**Work to be completed:** Your task is to work out how many lines in the data that follows hold "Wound" and to state that number alone.

**Data section:**
★ ★ ★ ★

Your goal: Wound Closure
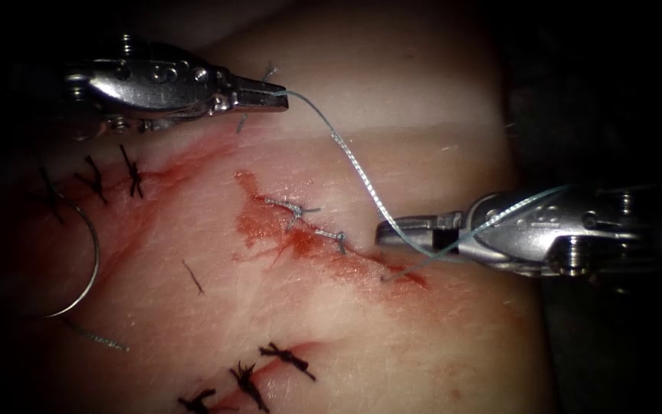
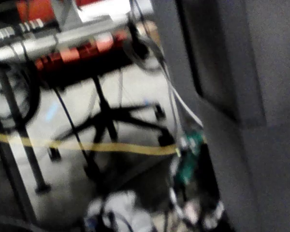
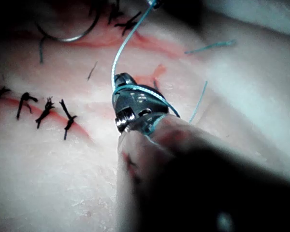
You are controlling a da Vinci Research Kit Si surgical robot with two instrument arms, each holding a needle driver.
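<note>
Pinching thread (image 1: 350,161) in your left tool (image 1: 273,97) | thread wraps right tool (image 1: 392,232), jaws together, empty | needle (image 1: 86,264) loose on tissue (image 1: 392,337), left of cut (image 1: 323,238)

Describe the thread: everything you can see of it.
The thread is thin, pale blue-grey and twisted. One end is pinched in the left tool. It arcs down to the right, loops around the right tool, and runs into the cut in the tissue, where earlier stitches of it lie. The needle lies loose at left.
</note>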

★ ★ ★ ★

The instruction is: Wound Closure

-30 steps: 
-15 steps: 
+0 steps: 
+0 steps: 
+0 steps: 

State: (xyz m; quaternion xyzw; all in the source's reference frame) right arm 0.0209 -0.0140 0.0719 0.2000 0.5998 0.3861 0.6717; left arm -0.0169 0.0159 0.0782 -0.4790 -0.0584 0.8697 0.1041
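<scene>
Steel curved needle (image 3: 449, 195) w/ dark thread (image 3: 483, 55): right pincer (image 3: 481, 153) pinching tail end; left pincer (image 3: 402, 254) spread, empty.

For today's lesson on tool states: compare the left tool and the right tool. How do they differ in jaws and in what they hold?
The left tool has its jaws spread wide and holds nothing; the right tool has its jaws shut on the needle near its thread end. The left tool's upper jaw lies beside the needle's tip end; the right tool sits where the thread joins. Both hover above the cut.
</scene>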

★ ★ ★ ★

**Your solution:** 2